#### Given material
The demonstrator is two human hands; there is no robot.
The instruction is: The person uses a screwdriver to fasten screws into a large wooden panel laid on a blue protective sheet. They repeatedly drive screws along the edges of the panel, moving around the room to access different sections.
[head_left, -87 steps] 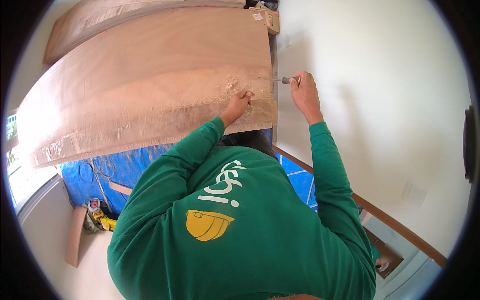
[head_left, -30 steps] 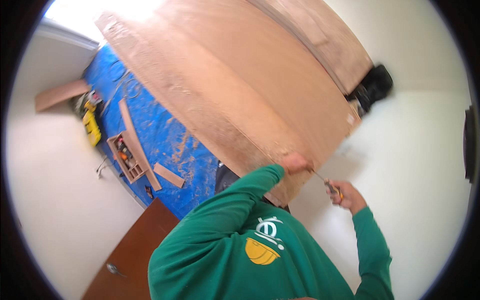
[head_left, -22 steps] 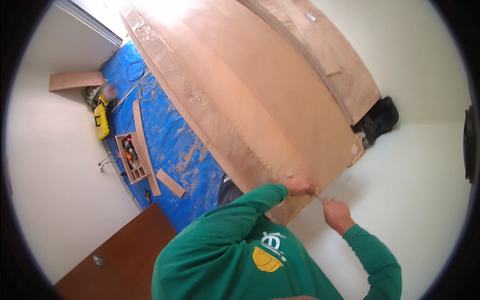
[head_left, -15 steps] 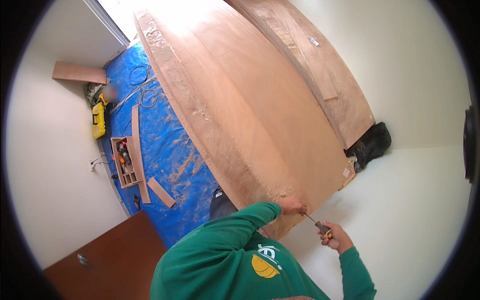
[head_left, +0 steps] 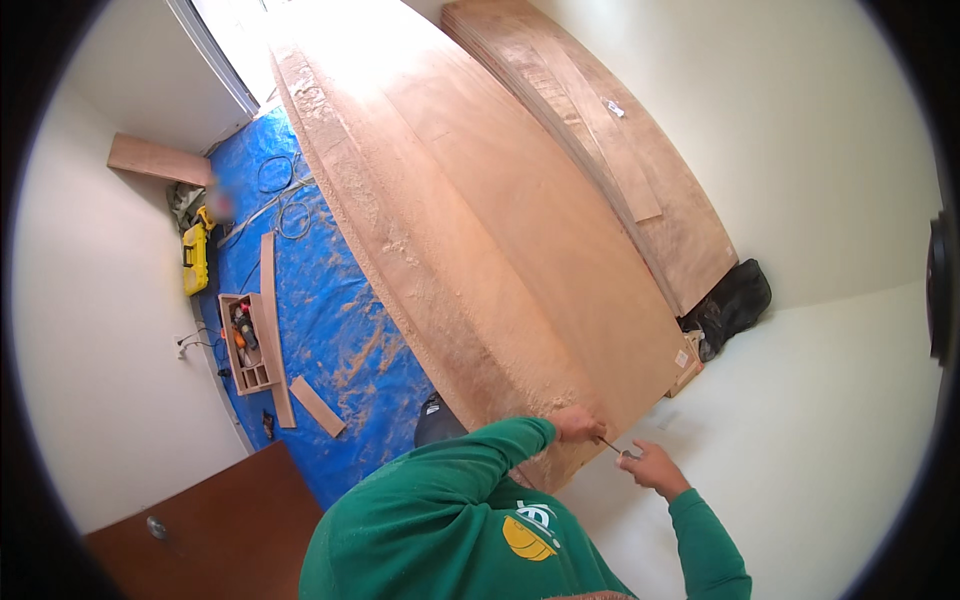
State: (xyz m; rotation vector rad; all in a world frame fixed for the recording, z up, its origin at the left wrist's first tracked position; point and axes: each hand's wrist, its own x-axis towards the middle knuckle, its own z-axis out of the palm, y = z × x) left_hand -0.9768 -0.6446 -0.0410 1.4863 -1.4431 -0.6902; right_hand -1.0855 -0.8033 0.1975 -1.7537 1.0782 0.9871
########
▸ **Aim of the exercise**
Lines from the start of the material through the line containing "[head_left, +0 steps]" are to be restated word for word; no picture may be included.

▸ **Your response**
The demonstrator is two human hands; there is no robot.
The instruction is: The person uses a screwdriver to fasten screws into a large wooden panel laid on a blue protective sheet. They repeatedly drive screws along the edges of the panel, moving around the room to access different sections.
[head_left, -87 steps] 
[head_left, -30 steps] 
[head_left, -22 steps] 
[head_left, -15 steps] 
[head_left, +0 steps] 

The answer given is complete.